Scrive Federico che l'arte della falconeria "è subordinata alla scienza naturale, poiché fa conoscere le nature degli uccelli" e quindi lui si propone di illustrare le cose per come sono nella realtà (manifestare ea quae sunt sicut sunt). Ecco perché fa precedere il trattato di caccia da una analisi del mondo degli uccelli in generale.
Il suo modello non sono state le opere venatorie precedenti (cinegetica), considerate inaffidabili, ma il Libro degli animali di Aristotele, nella versione araba di Avicenna tradotta in latino da Michele Scoto.
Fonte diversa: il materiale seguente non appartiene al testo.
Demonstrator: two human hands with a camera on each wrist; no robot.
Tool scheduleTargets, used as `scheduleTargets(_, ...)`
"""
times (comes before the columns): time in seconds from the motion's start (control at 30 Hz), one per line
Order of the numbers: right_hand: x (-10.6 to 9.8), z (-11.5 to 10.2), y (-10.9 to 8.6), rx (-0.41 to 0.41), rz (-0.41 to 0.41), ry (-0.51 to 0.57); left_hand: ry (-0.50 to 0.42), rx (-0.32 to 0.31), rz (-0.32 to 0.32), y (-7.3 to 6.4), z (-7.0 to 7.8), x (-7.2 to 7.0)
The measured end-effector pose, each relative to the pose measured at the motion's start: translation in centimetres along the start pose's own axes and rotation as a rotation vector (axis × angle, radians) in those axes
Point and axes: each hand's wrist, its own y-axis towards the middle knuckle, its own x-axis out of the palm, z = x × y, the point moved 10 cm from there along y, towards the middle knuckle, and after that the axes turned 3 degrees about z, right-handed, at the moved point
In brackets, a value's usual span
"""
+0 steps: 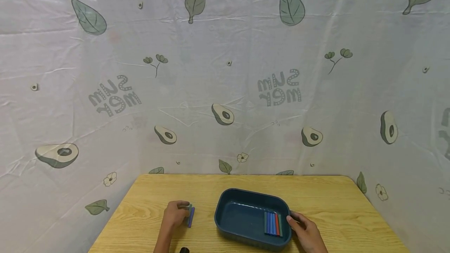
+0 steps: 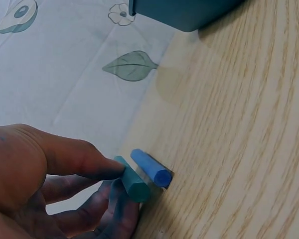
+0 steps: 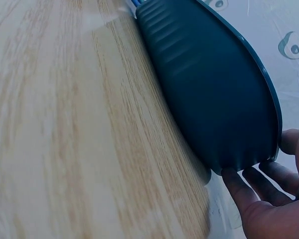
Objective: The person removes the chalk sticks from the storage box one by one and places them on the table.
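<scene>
In the left wrist view, my left hand [image 1: 174, 214] pinches a green chalk stick [image 2: 132, 183] between thumb and fingers. Parallel to that stick, a blue chalk stick [image 2: 152, 169] lies on the table. Colored smudges show on the fingers. Over to the right stands a dark blue plastic box [image 1: 239, 221], rounded at the corners. My right hand [image 1: 305, 232] grips its right end, thumb at the rim and fingers against the outer wall [image 3: 214, 99]. Inside, near that end, several chalk sticks in green, blue and red [image 1: 272, 224] lie side by side in a row.
A light wooden table [image 1: 158, 190] carries everything. At its front edge a small black round object [image 1: 184, 250] pokes into view. A pale printed sheet [image 1: 197, 89] hangs behind and along both sides of the table.
</scene>
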Motion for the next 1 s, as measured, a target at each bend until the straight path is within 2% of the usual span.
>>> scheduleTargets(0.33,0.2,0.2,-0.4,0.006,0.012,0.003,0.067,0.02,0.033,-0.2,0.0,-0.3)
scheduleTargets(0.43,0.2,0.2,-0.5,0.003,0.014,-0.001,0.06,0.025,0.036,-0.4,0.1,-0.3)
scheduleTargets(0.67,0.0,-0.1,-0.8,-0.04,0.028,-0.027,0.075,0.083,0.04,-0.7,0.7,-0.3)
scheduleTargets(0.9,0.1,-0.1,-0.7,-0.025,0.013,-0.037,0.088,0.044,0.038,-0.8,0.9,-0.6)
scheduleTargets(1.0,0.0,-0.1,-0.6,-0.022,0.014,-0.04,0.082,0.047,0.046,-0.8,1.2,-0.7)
Addirittura Federico non esita a "correggere" l'illustre modello nel caso in
cui abbia il dubbio che le osservazioni del filosofo non siano basate su fonti dirette.
 
De arte venandi cum avibus, fol. 11v C'è una profonda differenza anche dai Bestiari, libri diffusissimi al tempo, che contenevano la descrizione di animali sia reali che fantastici le cui caratteristiche erano interpretate in chiave simbolica o allegorica. Federico mette alla prova alcune informazioni dei Bestiari largamente accettate, ad esempio che gli avvoltoi individuano le carogne degli animali di cui si cibano solo grazie all'olfatto.
Fa cucire le palpebre ad alcuni avvoltoi che, così accecati (ciliati), vengono messi davanti a delle carogne; dovrebbero mangiarle, se è vero che le percepiscono con l'olfatto, ma non lo fanno. È la verifica sperimentale, diretta, che nei libri non c'è scritta la verità.
Sul margine sinistro del fol. 11v del trattato, in alto, è illustrato un altro esperimento, volto a dimostrare la preferenza di questi uccelli per le carogne: a un avvoltoio monaco, affamato, viene posta di fronte una gallina viva, che viene ignorata.

 
La descrizione degli uccelli è minuziosa: vengono analizzati la forma delle zampe, del
collo, delle ali, delle ossa, dei becchi e ben otto paragrafi sono dedicati al colore del piumaggio. Una piccola enciclopedia aviaria, con 80 specie di animali illustrate da 500 immagini.
 
Le immagini miniate sono funzionali al testo scritto, che illustrano. Tra le più belle, ci sono quelle dedicate al volo degli uccelli, che colpiscono per la loro immediatezza e la loro "verità" (foll. 6v,11r, 16v: gru, avvoltoi, cicogne bianche e cicogne nere).
 

 

   
 
 
Le illustrazioni sono molto naturalistiche: con una estrema "semplicità sintetica di linee e di colori [riescono] a esprimere l'aspetto, i moti e qualche volta l'indole degli svariatissimi uccelli, la vita dello stagno gravemente vigilato dal trampoliere, il volo pesante e veloce dei migratori" (P. TOESCA).
Un vero capolavoro.

Questa grande passione di Federico II è stata oggetto di ammirazione, ma anche di critiche. Nel momento di massimo conflitto del sovrano con papa Gregorio IX, un biografo del pontefice è arrivato a scrivere che "egli aveva trasformato il titolo di maestà in una carica relativa alla caccia, si circondava non d'arme e leggi bensì di cani e di uccelli vocianti, e ancor peggio, aveva dimenticato d'imporre la giusta vendetta sui suoi nemici, preferendo sguinzagliare le sue aquile trionfali nella caccia con gli uccelli".
Ma noi non siamo assolutamente d'accordo.